Antibiotics have long been the first line of defense to prevent APEC, but have lost their potency, as the bacteria have grown increasingly resistant to treatment. How these microbes cause disease is poorly understood. Mellata and colleagues in the institute's Center for Infectious Diseases and Vaccinology, led by Roy Curtiss, have been hard at work to understand the molecular tricks these bacteria use to evade a host's immune system.

Now, in a paper published in the journal PLoS One, Mellata's team has analyzed the DNA sequence of a critical genetic element of APEC that contains several genes responsible for triggering its harmful effects. In addition, by comparing these genes to a collection of human ExPEC strains, they have shown that human and avian E. coli can carry the same disease-causing elements, which may increase the human risk of infection from poultry.

"The best way to prevent this infection is to develop a vaccine," said Mellata. "Our idea is to ultimately protect both poultry and humans by finding a group of genes common against all extra-intestinal E. coli." With this new knowledge of APEC, the group hopes to pursue the development of several new vaccine candidates.

Their latest research results help narrow the genetic search for the cause of APEC infections. Previously, she had shown that a circular, 100,000 base pair long DNA segment, called a plasmid, was responsible for causing disease. Without the plasmid, APEC becomes docile, losing its disease-causing strength.

Plasmids, in an evolutionary game of high-stakes poker, are swapped freely among bacteria in order to gain the upper hand — or in the case of pathogenic E. coli, to outwit its competitors by colonizing animals and causing disease. Over time, each plasmid becomes a patchwork quilt of DNA information, containing DNA parts exchanged among billions of bacterial encounters.
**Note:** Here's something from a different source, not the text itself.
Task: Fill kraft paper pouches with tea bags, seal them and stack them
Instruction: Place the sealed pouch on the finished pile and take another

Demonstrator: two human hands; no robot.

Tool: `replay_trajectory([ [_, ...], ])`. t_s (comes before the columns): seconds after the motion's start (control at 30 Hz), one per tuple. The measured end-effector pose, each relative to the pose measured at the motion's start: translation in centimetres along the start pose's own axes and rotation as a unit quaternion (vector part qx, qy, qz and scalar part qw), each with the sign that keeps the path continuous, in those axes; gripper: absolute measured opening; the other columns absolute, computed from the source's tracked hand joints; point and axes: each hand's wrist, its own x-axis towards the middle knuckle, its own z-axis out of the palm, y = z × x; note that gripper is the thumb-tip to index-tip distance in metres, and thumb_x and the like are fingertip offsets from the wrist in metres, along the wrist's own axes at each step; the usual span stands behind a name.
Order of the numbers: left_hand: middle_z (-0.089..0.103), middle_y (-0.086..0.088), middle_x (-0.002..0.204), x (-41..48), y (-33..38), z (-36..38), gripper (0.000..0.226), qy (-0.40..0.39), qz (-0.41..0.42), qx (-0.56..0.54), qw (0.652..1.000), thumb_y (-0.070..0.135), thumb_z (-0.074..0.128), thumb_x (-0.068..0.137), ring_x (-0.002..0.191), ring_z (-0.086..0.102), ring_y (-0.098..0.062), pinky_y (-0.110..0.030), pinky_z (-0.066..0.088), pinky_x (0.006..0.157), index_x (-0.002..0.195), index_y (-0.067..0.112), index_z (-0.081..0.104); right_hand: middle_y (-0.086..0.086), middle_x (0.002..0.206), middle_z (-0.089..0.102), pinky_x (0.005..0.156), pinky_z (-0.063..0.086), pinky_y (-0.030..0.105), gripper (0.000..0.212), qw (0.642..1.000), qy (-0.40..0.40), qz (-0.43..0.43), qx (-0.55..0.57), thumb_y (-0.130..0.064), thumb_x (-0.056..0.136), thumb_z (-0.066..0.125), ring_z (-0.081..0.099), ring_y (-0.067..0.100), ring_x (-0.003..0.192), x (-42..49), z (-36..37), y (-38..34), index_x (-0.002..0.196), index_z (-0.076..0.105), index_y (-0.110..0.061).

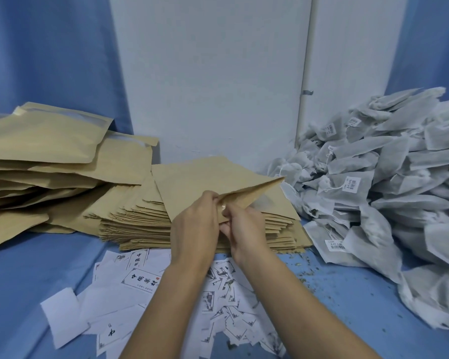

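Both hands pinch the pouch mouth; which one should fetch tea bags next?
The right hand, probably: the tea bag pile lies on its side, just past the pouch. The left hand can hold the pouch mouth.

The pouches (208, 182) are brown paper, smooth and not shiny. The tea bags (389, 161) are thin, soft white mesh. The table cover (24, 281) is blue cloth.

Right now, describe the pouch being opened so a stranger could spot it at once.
Below the white wall panel lies a flat stack of empty kraft pouches. The held pouch is the single one raised off it, pinched by the left hand and right hand, mouth parted.
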Motion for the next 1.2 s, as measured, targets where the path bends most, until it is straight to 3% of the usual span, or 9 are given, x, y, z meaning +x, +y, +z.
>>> replay_trajectory([
  [0.17, 0.068, 0.002, 0.102, -0.1, -0.2, -0.4, 0.027, -0.028, 0.047, 0.023, 0.998, 0.008, 0.053, 0.087, 0.088, 0.062, -0.029, -0.036, 0.044, 0.067, 0.110, 0.019, 0.059, 0.012, 0.079, 0.070, 0.052, 0.056, 0.026, 0.018, 0.998, -0.004, 0.047, 0.048, -0.002, 0.092, 0.048, 0.069, 0.017, 0.060, 0.4, -0.6, -0.6, 0.100, 0.064, -0.001],
  [0.47, 0.065, -0.012, 0.111, 0.1, -3.6, -1.5, 0.044, 0.024, -0.041, 0.082, 0.995, -0.008, 0.051, 0.084, 0.090, 0.061, -0.033, -0.032, 0.034, 0.064, 0.124, 0.008, 0.056, 0.019, 0.119, 0.060, 0.055, 0.056, 0.031, 0.028, 0.986, 0.122, 0.075, 0.085, -0.017, 0.099, 0.046, 0.064, 0.031, 0.093, 1.8, -2.9, -1.7, 0.124, 0.052, -0.007],
  [0.67, 0.061, -0.011, 0.114, 0.2, -2.2, -1.1, 0.035, 0.003, -0.072, 0.083, 0.994, -0.002, 0.045, 0.088, 0.091, 0.059, -0.035, -0.033, 0.031, 0.063, 0.121, 0.007, 0.054, 0.019, 0.117, 0.063, 0.068, 0.057, 0.030, 0.013, 0.990, 0.113, 0.017, 0.080, -0.012, 0.097, 0.047, 0.062, 0.029, 0.106, 1.4, -2.2, -2.3, 0.103, 0.059, -0.012],
  [0.77, 0.060, -0.010, 0.118, 0.4, -1.3, -1.2, 0.038, 0.004, -0.077, 0.047, 0.996, 0.003, 0.049, 0.087, 0.098, 0.059, -0.034, -0.036, 0.040, 0.071, 0.124, 0.008, 0.053, 0.009, 0.099, 0.070, 0.081, 0.053, 0.030, 0.022, 0.991, 0.013, -0.076, -0.110, 0.004, 0.087, 0.052, 0.064, 0.022, 0.094, 0.7, -1.6, -2.2, 0.091, 0.063, -0.015],
  [0.87, 0.062, -0.006, 0.120, 0.7, 0.3, -1.1, 0.040, -0.010, -0.079, -0.049, 0.996, 0.009, 0.051, 0.087, 0.108, 0.058, -0.030, -0.037, 0.044, 0.085, 0.127, 0.015, 0.052, 0.004, 0.086, 0.068, 0.080, 0.051, 0.032, 0.021, 0.938, -0.101, -0.183, -0.275, 0.009, 0.081, 0.052, 0.060, 0.013, 0.083, 0.0, -0.3, -1.6, 0.086, 0.065, -0.007],
  [0.97, 0.067, -0.009, 0.097, 0.7, 1.7, -0.9, 0.024, -0.022, -0.116, -0.177, 0.977, 0.013, 0.047, 0.090, 0.092, 0.061, -0.031, -0.036, 0.047, 0.074, 0.112, 0.014, 0.057, -0.005, 0.099, 0.067, 0.081, 0.049, 0.020, 0.037, 0.908, -0.152, -0.236, -0.310, 0.003, 0.081, 0.044, 0.060, 0.002, 0.089, -0.6, 0.4, -1.9, 0.107, 0.063, -0.015],
  [1.07, 0.067, -0.016, 0.089, 1.3, 1.5, -1.1, 0.030, -0.001, -0.238, -0.342, 0.909, 0.027, 0.047, 0.088, 0.088, 0.062, -0.034, -0.039, 0.051, 0.076, 0.095, 0.003, 0.062, -0.004, 0.132, 0.059, 0.099, 0.047, 0.024, 0.065, 0.847, -0.169, -0.262, -0.431, 0.003, 0.076, 0.038, 0.057, 0.007, 0.116, -0.7, -0.2, -2.6, 0.131, 0.058, -0.026],
  [1.13, 0.066, -0.022, 0.096, 1.8, 0.8, -1.4, 0.033, 0.025, -0.294, -0.424, 0.856, 0.020, 0.042, 0.083, 0.091, 0.062, -0.038, -0.047, 0.056, 0.074, 0.098, -0.001, 0.062, -0.006, 0.138, 0.054, 0.102, 0.045, 0.034, 0.070, 0.765, -0.140, -0.295, -0.555, 0.004, 0.076, 0.035, 0.052, 0.017, 0.126, -0.7, -0.6, -2.8, 0.131, 0.057, -0.034],
  [1.2, 0.065, -0.021, 0.099, 2.0, 0.1, -1.8, 0.030, 0.045, -0.318, -0.498, 0.805, 0.004, 0.038, 0.085, 0.090, 0.064, -0.035, -0.037, 0.058, 0.058, 0.104, -0.001, 0.060, -0.008, 0.139, 0.052, 0.102, 0.043, 0.035, 0.070, 0.719, -0.114, -0.304, -0.614, 0.004, 0.079, 0.035, 0.049, 0.020, 0.127, -0.6, -0.8, -3.2, 0.130, 0.056, -0.039],
])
Her team took advantage of the latest advances in DNA sequencing to analyze the complete 103,275 DNA chemical letters that make up the plasmid, called pAPEC-1.

The multidisciplinary effort involved expertise from several ASU researchers, including Jeff Touchman, a School of Life Science Professor specializing in bioinformatics. It also utilized MEGA4, a software program developed by the Biodesign colleague Sudhir Kumar's lab that is used by more than 50,000 scientists worldwide to trace back and compare the evolutionary history of any DNA segment.

"DNA sequencing and bioinformatics analysis are very powerful tools that contribute in fully understanding the virulence of APEC, and provide new avenues of research," said Mellata.